→ WHAT YOU ARE ASKED TO DO:
Write out the data that follows exactly, keeping every picture out.

* * * * * * *

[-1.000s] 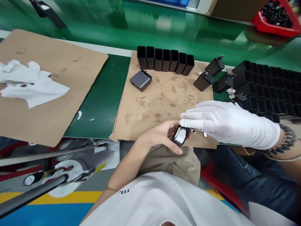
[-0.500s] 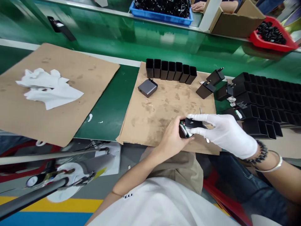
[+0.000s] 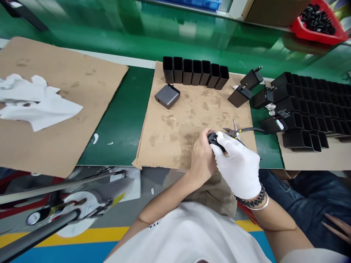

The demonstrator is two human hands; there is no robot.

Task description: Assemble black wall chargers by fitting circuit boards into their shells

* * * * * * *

→ OUTPUT OF THE EXERCISE:
[-1.000s] 
[-0.500s] 
[+0.000s] 

The demonstrator is two human hands; there is no robot.

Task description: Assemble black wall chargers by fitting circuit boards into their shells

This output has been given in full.